Exercise prompt: Only the number is wanted: how many lines below contain "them"?
___ Source data ___
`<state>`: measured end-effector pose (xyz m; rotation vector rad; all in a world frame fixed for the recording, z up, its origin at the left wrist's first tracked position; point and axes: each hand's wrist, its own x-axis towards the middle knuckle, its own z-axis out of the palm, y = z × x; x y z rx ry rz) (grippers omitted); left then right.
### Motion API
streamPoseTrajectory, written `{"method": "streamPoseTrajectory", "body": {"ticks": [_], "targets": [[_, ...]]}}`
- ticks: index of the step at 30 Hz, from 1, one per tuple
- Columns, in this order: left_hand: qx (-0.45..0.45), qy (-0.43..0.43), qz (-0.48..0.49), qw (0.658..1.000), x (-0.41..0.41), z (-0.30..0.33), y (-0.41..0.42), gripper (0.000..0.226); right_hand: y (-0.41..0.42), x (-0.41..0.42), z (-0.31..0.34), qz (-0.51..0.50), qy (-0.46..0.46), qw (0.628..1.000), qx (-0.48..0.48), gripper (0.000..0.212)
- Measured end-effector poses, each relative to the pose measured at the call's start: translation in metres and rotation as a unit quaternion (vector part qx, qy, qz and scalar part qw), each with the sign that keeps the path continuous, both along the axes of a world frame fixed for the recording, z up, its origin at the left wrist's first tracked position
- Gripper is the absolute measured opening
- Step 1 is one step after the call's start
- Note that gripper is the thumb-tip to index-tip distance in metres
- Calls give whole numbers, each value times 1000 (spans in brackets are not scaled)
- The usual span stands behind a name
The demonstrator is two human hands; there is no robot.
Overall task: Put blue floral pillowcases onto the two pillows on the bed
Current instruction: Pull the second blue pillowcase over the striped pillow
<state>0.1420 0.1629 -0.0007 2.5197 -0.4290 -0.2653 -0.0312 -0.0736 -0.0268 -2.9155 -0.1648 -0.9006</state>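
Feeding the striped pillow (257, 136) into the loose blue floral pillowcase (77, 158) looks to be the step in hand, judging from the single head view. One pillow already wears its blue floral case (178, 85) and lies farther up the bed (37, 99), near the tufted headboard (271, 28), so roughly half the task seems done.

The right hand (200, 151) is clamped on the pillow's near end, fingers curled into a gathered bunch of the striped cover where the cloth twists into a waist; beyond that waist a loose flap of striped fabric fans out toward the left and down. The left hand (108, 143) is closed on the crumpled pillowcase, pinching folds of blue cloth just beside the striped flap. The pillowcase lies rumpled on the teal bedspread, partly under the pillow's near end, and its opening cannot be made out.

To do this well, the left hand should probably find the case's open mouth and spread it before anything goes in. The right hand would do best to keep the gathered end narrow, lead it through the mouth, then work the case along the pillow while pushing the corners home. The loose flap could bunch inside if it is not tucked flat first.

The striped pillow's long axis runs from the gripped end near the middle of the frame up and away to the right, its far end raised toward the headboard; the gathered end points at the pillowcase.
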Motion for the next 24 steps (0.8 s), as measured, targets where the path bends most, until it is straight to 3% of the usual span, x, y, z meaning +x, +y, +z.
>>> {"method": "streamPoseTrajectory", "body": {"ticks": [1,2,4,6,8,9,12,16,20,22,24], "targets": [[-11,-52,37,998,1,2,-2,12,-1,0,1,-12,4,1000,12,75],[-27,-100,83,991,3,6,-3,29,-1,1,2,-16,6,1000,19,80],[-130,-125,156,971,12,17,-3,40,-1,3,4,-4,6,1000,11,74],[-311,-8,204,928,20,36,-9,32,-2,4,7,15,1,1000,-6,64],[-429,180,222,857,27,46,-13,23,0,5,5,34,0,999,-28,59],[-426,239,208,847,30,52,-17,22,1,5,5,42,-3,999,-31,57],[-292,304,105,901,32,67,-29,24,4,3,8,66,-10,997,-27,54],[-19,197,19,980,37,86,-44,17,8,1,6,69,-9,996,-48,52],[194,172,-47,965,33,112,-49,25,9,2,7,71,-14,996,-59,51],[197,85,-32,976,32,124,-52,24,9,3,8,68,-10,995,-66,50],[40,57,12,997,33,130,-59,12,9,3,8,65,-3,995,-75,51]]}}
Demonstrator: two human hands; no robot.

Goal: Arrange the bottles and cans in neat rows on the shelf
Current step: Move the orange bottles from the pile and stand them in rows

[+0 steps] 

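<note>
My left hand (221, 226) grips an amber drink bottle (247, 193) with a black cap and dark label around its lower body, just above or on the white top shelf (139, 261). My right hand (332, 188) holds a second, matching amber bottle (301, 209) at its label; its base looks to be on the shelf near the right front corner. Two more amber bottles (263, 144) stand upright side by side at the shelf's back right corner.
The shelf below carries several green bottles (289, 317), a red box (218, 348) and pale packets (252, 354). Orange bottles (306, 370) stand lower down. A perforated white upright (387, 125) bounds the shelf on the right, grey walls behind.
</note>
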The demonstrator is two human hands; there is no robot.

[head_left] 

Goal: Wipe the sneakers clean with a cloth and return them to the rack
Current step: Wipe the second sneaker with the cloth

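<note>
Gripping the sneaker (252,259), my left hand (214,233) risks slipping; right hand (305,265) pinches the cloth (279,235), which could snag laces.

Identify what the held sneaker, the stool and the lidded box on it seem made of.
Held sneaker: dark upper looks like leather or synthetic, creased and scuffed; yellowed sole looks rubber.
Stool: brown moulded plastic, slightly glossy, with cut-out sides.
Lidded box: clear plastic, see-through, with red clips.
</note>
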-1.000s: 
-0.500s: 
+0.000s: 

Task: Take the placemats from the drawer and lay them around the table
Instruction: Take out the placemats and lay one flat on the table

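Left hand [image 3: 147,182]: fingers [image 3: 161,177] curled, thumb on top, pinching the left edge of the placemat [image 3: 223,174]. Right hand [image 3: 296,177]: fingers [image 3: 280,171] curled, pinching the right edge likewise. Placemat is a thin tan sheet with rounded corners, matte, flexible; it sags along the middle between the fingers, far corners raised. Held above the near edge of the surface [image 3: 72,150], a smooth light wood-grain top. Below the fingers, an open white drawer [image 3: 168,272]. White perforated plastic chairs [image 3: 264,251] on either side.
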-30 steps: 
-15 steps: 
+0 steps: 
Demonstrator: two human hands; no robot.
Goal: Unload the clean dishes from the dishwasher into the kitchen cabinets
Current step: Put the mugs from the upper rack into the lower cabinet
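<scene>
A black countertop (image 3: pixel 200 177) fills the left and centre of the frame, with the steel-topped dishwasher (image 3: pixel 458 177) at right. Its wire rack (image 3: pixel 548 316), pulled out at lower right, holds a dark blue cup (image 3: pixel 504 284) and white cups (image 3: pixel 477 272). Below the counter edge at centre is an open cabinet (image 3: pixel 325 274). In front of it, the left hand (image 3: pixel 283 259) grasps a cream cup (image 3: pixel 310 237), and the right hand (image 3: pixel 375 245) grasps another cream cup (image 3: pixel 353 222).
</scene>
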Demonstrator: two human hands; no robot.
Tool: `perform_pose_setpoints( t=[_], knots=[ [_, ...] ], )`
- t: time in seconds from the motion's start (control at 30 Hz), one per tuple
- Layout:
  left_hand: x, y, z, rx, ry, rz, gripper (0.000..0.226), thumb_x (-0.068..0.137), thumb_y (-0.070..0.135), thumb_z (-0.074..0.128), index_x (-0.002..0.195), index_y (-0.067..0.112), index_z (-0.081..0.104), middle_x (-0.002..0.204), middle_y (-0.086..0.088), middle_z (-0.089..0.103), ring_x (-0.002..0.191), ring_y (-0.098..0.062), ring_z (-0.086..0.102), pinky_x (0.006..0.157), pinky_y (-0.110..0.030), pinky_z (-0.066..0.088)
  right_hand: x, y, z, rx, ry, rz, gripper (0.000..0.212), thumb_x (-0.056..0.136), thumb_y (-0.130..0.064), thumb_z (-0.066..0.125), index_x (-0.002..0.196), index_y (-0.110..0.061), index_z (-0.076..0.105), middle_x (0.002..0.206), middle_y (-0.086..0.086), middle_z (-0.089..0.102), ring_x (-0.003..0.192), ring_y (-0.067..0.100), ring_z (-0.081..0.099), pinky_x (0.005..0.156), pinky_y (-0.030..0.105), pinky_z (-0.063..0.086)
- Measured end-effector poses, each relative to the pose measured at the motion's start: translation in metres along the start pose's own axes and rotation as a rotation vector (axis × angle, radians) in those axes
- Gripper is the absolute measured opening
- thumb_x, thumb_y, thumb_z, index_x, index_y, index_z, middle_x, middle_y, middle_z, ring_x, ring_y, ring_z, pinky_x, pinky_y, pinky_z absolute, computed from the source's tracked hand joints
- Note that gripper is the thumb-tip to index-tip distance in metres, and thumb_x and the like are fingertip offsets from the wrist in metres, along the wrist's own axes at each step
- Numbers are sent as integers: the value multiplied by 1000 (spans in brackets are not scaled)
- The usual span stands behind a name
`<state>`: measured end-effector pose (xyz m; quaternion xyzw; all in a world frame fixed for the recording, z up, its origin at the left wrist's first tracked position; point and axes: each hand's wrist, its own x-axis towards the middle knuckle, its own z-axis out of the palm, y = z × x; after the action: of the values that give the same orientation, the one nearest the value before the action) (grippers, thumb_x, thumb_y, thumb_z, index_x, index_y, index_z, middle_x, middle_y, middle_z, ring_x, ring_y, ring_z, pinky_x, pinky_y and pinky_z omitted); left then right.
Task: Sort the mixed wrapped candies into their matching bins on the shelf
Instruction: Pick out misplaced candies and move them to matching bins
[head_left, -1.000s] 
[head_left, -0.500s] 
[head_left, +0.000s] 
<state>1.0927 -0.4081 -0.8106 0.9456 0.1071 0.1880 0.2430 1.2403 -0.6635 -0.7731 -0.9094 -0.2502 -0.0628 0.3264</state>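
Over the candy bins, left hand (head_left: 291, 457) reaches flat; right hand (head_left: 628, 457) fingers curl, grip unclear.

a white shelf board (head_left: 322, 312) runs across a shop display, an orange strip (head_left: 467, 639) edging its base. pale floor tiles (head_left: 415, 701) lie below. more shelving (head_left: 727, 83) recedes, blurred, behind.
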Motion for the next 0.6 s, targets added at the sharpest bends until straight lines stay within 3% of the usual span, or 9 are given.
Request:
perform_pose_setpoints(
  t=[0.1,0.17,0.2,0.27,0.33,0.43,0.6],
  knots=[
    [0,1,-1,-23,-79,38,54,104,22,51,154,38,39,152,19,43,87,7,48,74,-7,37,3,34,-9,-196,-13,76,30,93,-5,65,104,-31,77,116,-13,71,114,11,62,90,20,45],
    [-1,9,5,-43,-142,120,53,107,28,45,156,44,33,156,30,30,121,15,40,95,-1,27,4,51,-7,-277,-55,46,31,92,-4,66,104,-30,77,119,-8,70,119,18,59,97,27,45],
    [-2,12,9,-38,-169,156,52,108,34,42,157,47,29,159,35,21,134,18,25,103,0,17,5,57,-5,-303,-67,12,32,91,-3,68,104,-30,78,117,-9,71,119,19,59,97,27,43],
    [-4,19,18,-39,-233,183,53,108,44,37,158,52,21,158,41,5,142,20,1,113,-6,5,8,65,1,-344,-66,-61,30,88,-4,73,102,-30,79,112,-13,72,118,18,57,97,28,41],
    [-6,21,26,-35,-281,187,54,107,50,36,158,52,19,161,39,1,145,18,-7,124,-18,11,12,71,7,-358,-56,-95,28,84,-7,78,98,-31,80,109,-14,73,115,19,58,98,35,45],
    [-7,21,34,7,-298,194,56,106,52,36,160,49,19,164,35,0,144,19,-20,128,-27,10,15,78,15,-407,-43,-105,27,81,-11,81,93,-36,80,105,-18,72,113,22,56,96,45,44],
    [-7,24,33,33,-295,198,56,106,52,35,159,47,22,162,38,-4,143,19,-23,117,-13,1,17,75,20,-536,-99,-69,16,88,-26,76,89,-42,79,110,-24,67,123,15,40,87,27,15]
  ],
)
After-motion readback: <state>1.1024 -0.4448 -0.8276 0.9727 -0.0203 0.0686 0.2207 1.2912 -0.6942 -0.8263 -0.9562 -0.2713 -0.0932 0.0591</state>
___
Answer to the problem: 4